I hate crafts with heavy parent involvement, too! But, my daughter will work for crafts. We just got La Clase Divertida, she did 3 hours of Spanish yesterday, the deal I made is, you get the vocab from the lesson memorized perfectly and you get to do the craft, I was almost regretting my promise, but luckily the first 3 were only minor parent involvement.

 

I have a friend with 7 who loves reading, her children all love workbooks! She gives them workbooks for some subjects but does TOG. (Some of hers are readers, but they are all workbook lovers, which she can't stand but she gives them out anyway.)

 

With my daughter, I've recently started reading books like this:

 

I read a line or two here and there aloud, but mostly I read silently and then ask her a question that she gets to guess the answer to, if she's right I'll either say right or agree but then elaborate.

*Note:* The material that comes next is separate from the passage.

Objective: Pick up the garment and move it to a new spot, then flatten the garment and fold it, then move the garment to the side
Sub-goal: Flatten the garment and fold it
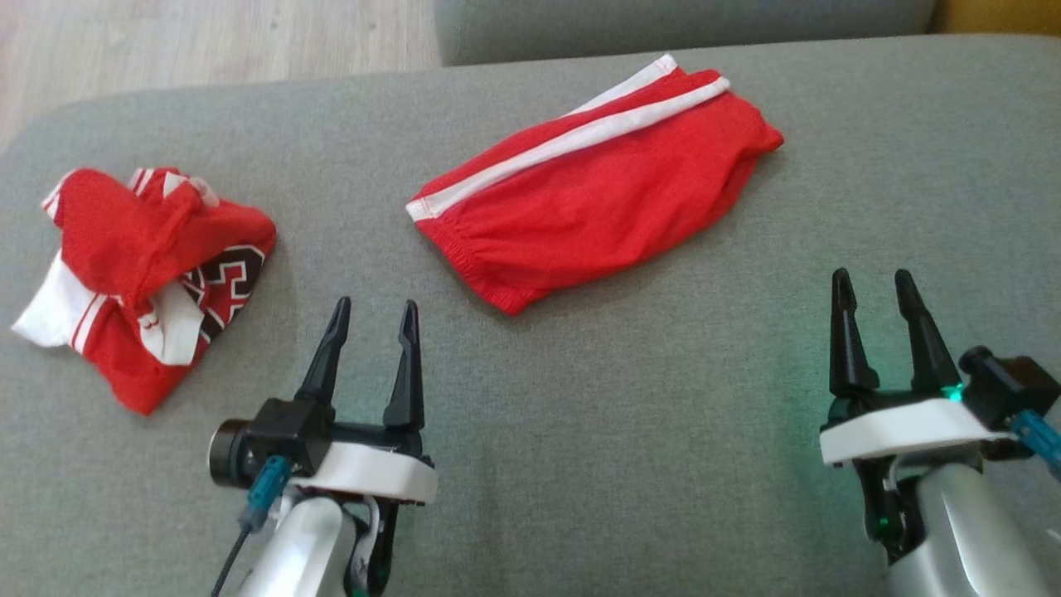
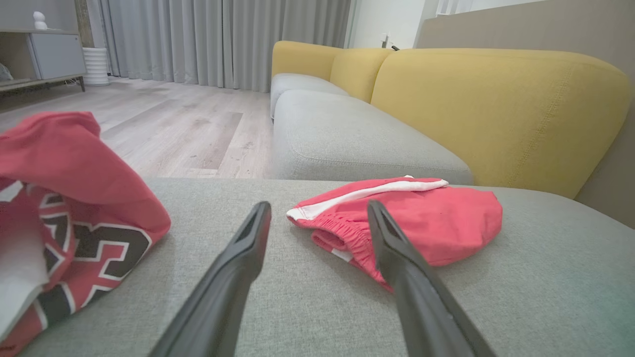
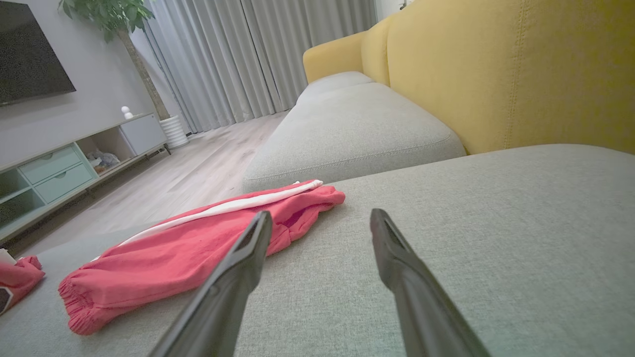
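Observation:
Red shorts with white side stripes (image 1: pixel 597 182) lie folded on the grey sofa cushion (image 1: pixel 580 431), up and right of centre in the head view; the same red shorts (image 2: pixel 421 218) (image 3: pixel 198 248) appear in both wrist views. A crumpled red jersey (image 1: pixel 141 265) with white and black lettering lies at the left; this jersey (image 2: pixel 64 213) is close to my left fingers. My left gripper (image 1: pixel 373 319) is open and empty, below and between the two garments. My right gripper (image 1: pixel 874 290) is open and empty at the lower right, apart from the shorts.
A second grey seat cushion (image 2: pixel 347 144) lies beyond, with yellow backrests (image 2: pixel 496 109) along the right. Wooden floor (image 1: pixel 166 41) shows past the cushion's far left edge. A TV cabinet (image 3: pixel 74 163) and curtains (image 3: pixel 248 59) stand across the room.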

For example, I read a dry book about Gutenberg, but asked her questions in engaging ways. "How long ago do you think the printing press was invented? How many years do you think it took to copy the Bible by hand when that was how they had to make books?" (Her guess--1 year. Actual answer--7 years!) Sometimes, a statement then a question: "Gutenberg made 300 copies of the Bible. How many of these do you think are still around today?" She also got to guess things like where he was born and lived and what language was the Gutenberg bible printed in. Her guesses were sometimes funny, but sometimes better than mine would have been!

 

This might be a good way to make reading aloud work for you and your children.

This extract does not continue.